Simulating the Electrochemical-Thermal Behavior of a Prismatic Lithium-Ion Battery on the Market under Various Discharge Cycles

In this paper, a computational fluid dynamics (CFD) model to predict the transient temperature distributions of a prismatic lithium-ion polymer battery (LiPo) cooled by natural convection at various discharge cycles is developed. The thermal behavior of a lithium-ion (Li-ion) battery cell is important for its safety, performance and degradation, and it requires both measurement and modeling. However, most existing thermal models for Li-ion battery cells only account for steady-state temperature fields, while the exercise of a Li-ion battery cell is usually transitory. The Newman’s pseudo-2D approach was used to perform an electrochemical CFD analysis. This approach treats the porous electrode as a collection of equal-sized, isotropic, homogeneous spherical particles. This simplifies the electrode microstructure and assumes a smooth and uniform lithium insertion/extraction in the electrode. The model has been validated through variable discharge rate experimental tests in a controlled chamber. Additionally, infrared images of the battery cell during discharging are taken and the experimental numerical gradient temperature was compared. We have validated the CFD simulations by comparing the temperature, state of charge and voltage curves with experimental data.
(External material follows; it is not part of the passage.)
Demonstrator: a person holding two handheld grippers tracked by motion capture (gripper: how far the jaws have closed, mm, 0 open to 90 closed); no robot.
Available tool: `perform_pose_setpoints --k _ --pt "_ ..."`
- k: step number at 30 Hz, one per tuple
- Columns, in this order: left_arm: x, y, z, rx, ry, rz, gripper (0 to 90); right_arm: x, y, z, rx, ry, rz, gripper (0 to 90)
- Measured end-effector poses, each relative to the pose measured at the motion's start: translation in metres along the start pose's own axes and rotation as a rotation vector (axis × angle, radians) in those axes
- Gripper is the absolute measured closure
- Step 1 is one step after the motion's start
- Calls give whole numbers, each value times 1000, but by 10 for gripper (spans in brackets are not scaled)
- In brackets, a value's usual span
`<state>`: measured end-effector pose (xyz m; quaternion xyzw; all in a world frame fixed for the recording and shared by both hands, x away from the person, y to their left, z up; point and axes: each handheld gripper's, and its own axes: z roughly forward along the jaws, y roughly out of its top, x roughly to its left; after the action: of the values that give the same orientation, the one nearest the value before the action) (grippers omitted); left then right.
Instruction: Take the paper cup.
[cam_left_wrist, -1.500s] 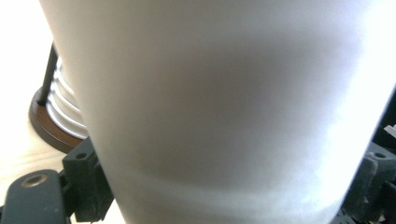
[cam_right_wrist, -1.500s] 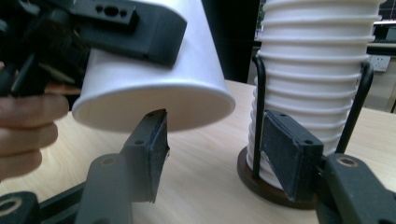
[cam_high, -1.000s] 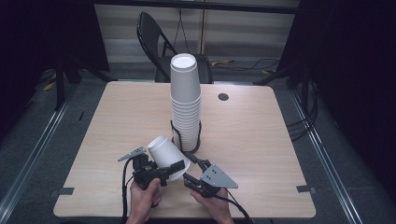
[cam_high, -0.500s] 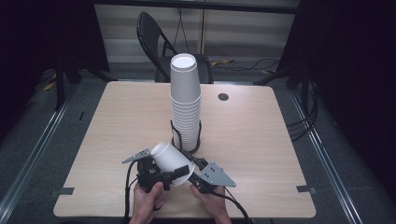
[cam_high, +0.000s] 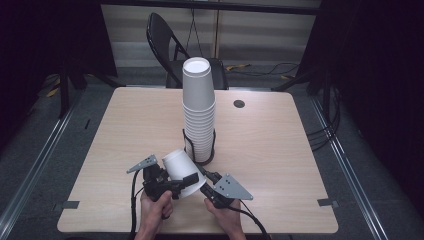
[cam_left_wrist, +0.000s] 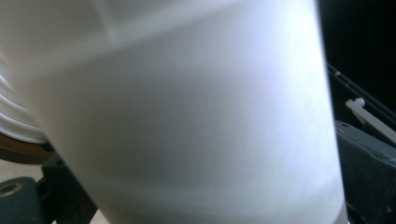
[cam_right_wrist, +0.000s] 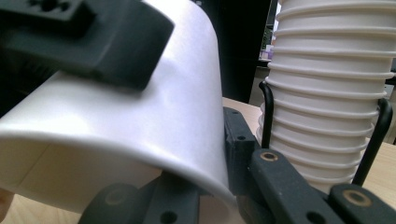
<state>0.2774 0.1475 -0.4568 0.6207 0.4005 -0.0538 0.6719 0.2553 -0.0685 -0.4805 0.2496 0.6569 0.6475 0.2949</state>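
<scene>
Between both grippers, left (cam_high: 172, 186) and right (cam_high: 206, 184) clamp the tilted white cup (cam_high: 181, 170).

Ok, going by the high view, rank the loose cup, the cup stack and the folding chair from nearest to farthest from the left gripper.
1. Loose cup, in the left gripper.
2. Cup stack, mid-table, just beyond.
3. Folding chair, behind the table's far edge.
</scene>
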Motion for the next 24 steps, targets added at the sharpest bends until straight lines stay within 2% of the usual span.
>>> perform_pose_setpoints --k 7,13,16,18,24 --pt "4 7 2 6 3 13 27 -1 0 -2 6 6 8 858" --pt "8 12 3 -10 11 32 35 -3 -1 -8 24 8 6 858" --pt "10 13 4 -17 16 56 22 -3 -1 -8 41 11 10 859" --pt "11 15 2 -31 43 65 29 -3 -2 -9 57 20 12 860" --pt "14 23 -4 -66 53 141 73 -4 -3 -10 91 20 16 861"
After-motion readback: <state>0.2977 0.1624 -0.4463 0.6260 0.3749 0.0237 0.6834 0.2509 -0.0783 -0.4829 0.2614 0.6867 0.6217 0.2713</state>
The model predictions match the experimental data very well. The difficulty in CFD battery simulations with an electrochemical approach lies in the setting of many physical parameters that are difficult to find. In this work, the parameters’ characteristics of the simulated battery are assumed and validated; these can be useful for modeling batteries of the same type. Consequently, the model developed in this work can be applied to predict the temperature distribution of the LiPo prismatic battery and can be used by the battery designers and by the designers of all systems that include batteries.